Quick Start | Dataiku for MLOps#

Get started#

Recent advancements in generative AI have made it easy to apply for jobs. But be careful! Scammers have also been known to create fake job applications in the hopes of stealing personal information. Let’s see if you — with Dataiku’s help — can spot a real job posting from a fake one!

Objectives#

In this quick start, you’ll:

  • Create an API endpoint from a prediction model.

  • Deploy a version of the API endpoint to a Dataiku API node.

  • Automate the building of a data pipeline.

Tip

To check your work, you can review a completed version of this entire project from data preparation through MLOps on the Dataiku gallery.

Create an account#

To follow along with the steps in this tutorial, you need access to a 11.0+ Dataiku instance. If you do not already have access, you can get started in one of two ways:

  • Start a 14 day free trial. See this how-to for help if needed.

  • The locally-installed free edition is not fully compatible.

Open Dataiku#

The first step is getting to the homepage of your Dataiku Design node.

  1. Go to the Launchpad.

  2. Click Open Instance in the Design node tile of the Overview panel once your instance has powered up.

  3. See this how-to for any difficulties.

Important

If using a self-managed version of Dataiku, open the Dataiku Design node directly in your browser.

Create the project#

Once you are on the Design node homepage, you can create the tutorial project.

  1. From the Dataiku Design homepage, click + New Project.

  2. Click DSS tutorials in the dropdown menu.

  3. In the dialog, click Quick Starts on the left hand panel.

  4. Choose MLOps Quick Start, and then click OK.

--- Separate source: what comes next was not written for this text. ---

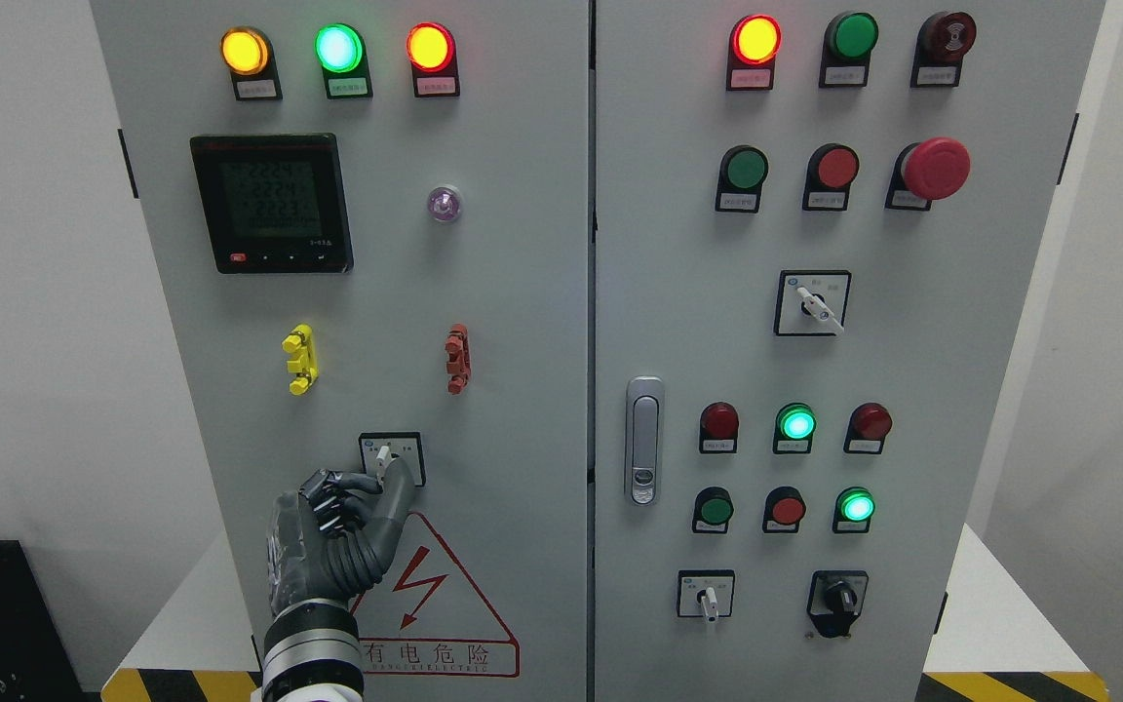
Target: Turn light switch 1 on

Dataiku screenshot of the dialog for creating a new project.

Note

You can also download the starter project from this website and import it as a zip file.

Build the Flow#

See a screencast covering this section’s steps

One of the first concepts a user needs to understand about Dataiku is the Flow. The Flow is the visual representation of how datasets, recipes (steps for data transformation), and models work together to move data through an analytics pipeline.

In fact, Dataiku has its own visual grammar to organize AI, machine learning, and analytics projects in a collaborative way.

  • Squares represent datasets. The icon on the square signifies the storage location, such as cloud storage, a relational database, or a local filesystem.

  • Circles represent recipes. The icon on the circle signifies the type of transformation; the color signifies visual or code.

  • Diamonds represent machine learning models.

Take a look now!

  1. If not already there, from the left-most menu in the top navigation bar, click on the Flow (or use the keyboard shortcut g + f).

    Dataiku screenshot of the MLOps starting Flow.

    This project begins in the Data Preparation Flow zone from a labeled dataset named job_postings composed of 95% real and 5% fake job postings. The pipeline builds a prediction model capable of classifying a job posting as real or fake. Your job will be to deploy the model found in the Machine Learning Flow zone as a real-time API endpoint.

  2. Take a moment to review the objects in the Flow. Gain a high-level understanding of how the recipes prepare, join, and split the data, train a model, and use it score new data.

Unlike the initial uploaded datasets, the downstream datasets appear as outlines. This is because they have not been built, meaning that the relevant recipes have not been run to populate these datasets. However, this is not a problem because the Flow contains the recipes required to create these outputs at any time.

  1. Click to open the Flow Actions menu in the bottom right.

  2. Click Build all.

  3. Leaving the default options, click Build to run the recipes necessary to create the items furthest downstream.

  4. When the job completes, refresh the page to see the built Flow.

    Dataiku screenshot of the dialog for building the Flow.

    Let’s also take a closer look at the model itself.

  5. Double click to open the diamond-shaped Predict fraudulent (binary) model, and then return to the Flow when finished inspecting the model.

    • Note that it has only one version. As you retrain the model, the history of model versions is tracked, and so you can easily rollback between the active version and an older version.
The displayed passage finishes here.